#### [EXERCISE BRIEF]
Go through the listing and return every line with "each" in it.

DATA BELOW Start Marker

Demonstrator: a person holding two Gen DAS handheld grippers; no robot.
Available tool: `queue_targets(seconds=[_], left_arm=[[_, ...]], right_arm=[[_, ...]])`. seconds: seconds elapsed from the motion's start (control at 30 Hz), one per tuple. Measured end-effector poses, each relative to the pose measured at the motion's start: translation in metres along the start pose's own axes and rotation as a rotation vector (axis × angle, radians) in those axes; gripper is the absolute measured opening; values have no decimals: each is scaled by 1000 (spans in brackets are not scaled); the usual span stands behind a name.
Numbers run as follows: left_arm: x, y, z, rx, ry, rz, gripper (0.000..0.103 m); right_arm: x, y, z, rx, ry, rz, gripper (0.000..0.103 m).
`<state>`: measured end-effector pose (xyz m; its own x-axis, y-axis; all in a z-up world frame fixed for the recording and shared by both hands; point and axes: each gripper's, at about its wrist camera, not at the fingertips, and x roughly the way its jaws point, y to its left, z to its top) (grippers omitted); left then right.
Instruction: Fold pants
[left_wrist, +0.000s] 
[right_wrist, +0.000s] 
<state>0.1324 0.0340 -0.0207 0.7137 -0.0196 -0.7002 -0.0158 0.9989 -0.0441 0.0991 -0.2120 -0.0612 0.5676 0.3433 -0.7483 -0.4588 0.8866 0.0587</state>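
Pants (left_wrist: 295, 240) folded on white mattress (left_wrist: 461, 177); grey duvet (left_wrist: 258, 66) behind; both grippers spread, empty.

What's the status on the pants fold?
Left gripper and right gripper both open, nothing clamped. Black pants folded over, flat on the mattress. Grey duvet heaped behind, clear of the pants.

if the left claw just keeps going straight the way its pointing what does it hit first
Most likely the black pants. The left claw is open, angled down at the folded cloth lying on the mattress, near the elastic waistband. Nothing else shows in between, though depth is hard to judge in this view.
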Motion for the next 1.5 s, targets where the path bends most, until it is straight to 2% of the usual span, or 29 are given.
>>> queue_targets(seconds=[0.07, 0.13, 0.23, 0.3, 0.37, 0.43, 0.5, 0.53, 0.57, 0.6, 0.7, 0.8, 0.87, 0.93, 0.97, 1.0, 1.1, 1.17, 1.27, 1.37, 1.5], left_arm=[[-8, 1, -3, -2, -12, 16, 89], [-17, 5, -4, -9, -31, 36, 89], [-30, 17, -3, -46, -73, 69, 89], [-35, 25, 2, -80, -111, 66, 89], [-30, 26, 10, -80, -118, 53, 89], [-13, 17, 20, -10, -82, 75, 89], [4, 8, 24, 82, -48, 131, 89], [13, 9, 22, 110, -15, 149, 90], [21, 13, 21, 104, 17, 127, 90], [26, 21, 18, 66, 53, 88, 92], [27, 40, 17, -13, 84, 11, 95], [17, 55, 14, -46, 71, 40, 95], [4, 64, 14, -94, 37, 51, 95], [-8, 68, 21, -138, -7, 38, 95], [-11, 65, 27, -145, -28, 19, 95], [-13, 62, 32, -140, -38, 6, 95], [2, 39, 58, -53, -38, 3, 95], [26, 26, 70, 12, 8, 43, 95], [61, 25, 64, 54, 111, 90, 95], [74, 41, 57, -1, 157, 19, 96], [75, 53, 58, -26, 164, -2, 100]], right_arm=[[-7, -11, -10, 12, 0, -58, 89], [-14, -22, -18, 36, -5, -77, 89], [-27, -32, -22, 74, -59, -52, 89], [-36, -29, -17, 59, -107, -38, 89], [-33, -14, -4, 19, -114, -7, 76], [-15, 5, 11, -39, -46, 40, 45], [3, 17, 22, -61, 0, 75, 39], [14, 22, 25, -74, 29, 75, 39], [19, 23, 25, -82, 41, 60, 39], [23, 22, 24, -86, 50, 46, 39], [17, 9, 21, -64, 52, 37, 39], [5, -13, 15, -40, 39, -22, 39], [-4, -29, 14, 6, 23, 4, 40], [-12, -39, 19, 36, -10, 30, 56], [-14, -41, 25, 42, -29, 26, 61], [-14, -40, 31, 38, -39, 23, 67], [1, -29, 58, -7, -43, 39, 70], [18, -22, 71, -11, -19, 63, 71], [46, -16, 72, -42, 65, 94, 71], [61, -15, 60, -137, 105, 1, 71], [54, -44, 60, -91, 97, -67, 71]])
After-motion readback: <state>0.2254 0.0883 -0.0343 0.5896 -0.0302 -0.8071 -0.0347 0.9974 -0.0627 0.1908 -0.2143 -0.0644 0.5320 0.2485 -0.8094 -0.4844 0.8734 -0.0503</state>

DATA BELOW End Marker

#### [TASK SOLUTION]
Available tool: `queue_targets(seconds=[_], left_arm=[[_, ...]], right_arm=[[_, ...]])`. seconds: seconds elapsed from the motion's start (control at 30 Hz), one per tuple. Measured end-effector poses, each relative to the pose measured at the motion's start: translation in metres along the start pose's own axes and rotation as a rotation vector (axis × angle, radians) in those axes; gripper is the absolute measured opening; values have no decimals: each is scaled by 1000 (spans in brackets are not scaled); the usual span stands behind a name.
`<state>`: measured end-effector pose (xyz m; its own x-axis, y-axis; all in a z-up world frame fixed for the recording and shared by both hands; point and axes: each gripper's, at about its wrist camera, not at the fingertips, and x roughly the way its jaws point, y to its left, z to its top) (grippers omitted); left then right.

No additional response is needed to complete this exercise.